**Exercise instructions**
In the material below, count the lines where the word "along" appears. Nothing but the number, please.

**Provided data**
-- -- --

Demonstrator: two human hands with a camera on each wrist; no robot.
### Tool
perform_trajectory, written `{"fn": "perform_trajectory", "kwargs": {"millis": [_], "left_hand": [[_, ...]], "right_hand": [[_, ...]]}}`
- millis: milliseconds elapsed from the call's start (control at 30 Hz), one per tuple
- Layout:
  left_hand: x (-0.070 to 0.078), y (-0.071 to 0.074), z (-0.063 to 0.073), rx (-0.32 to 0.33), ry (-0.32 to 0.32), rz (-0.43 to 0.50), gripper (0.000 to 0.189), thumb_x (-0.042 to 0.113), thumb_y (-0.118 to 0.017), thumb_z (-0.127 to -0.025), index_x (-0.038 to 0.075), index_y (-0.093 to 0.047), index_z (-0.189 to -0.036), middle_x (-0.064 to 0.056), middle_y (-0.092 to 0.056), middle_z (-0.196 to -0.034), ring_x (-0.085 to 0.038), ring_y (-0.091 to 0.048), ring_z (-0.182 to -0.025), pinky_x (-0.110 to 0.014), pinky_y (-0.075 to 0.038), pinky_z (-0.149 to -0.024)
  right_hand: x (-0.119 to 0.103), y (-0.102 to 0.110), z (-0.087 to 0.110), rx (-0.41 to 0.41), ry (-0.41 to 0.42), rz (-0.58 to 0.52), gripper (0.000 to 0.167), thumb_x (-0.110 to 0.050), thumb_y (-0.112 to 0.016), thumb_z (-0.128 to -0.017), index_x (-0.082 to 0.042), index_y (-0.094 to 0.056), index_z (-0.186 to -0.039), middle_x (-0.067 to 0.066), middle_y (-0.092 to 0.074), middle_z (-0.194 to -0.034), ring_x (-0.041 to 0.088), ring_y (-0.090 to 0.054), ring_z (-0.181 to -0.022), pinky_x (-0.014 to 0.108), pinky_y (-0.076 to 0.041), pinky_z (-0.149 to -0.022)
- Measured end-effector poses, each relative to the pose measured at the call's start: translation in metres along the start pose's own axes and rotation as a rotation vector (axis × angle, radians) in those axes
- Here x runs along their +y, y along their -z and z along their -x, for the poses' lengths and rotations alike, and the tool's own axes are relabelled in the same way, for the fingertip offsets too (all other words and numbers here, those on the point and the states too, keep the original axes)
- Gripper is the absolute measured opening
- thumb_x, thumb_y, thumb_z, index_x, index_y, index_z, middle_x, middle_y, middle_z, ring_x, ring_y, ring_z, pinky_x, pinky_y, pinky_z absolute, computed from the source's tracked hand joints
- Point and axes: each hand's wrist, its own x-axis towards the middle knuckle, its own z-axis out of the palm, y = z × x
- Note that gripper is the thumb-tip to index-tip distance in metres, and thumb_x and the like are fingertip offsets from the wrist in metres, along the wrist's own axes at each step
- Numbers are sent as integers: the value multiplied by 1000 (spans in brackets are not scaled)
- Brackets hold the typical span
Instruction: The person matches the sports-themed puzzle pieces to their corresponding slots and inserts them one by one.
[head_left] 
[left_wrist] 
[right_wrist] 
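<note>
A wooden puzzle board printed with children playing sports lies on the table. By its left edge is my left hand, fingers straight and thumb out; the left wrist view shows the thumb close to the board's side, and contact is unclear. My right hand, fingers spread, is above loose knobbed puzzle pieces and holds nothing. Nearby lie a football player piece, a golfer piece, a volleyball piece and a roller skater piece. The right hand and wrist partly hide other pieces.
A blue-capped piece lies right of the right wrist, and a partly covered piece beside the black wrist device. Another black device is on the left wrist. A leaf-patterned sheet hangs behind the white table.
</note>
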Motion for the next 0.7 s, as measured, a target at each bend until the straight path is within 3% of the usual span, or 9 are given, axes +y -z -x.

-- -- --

**Output of the exercise**
3